WHAT YOU ARE ASKED TO DO: Repeat, exactly and in full, the lines of the listing below, but without any pictures.

== SOURCE DATA ==

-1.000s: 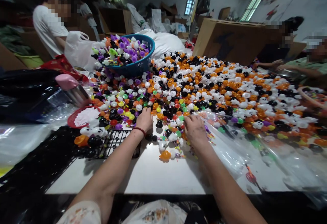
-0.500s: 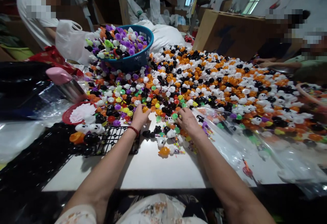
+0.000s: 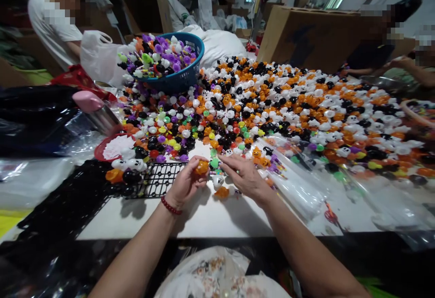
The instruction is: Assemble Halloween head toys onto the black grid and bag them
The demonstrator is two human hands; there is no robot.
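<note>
My left hand (image 3: 186,181), with a red bead bracelet at the wrist, is closed around an orange pumpkin-shaped plastic toy (image 3: 201,167). To its right my right hand (image 3: 245,176) is open, palm down, its fingers stretched out over a small group of toys. Between the hands lie a white ghost toy (image 3: 218,180), an orange toy (image 3: 221,192) and a green toy (image 3: 214,162). What lies under my right palm is hidden. Just beyond both hands the large heap of orange, white and black toys (image 3: 272,94) begins.
A blue basket (image 3: 176,80) full of toys stands behind the heap. At left are a black plastic grid (image 3: 159,171), a red dish (image 3: 102,148) with white paper pieces and a pink-lidded flask (image 3: 102,112). Clear plastic bags (image 3: 299,185) and red-handled scissors (image 3: 329,214) lie right. Other people work nearby.
Both hands have drawn back toward me from the edge of the heap. The left has turned palm up with the orange pumpkin toy, and the right now covers part of the small group.
</note>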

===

RESULT OF THIS EXERCISE:
-1.000s: 
-0.500s: 
+0.000s: 
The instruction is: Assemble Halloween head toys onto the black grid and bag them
The demonstrator is two human hands; there is no robot.
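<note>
My left hand (image 3: 186,181), with a red bead bracelet at the wrist, is closed around an orange pumpkin-shaped plastic toy (image 3: 201,167). To its right my right hand (image 3: 245,176) is open, palm down, its fingers stretched out over a small group of toys. Between the hands lie a white ghost toy (image 3: 218,180), an orange toy (image 3: 221,192) and a green toy (image 3: 214,162). What lies under my right palm is hidden. Just beyond both hands the large heap of orange, white and black toys (image 3: 272,94) begins.
A blue basket (image 3: 176,80) full of toys stands behind the heap. At left are a black plastic grid (image 3: 159,171), a red dish (image 3: 102,148) with white paper pieces and a pink-lidded flask (image 3: 102,112). Clear plastic bags (image 3: 299,185) and red-handled scissors (image 3: 329,214) lie right. Other people work nearby.
Both hands have drawn back toward me from the edge of the heap. The left has turned palm up with the orange pumpkin toy, and the right now covers part of the small group.
</note>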

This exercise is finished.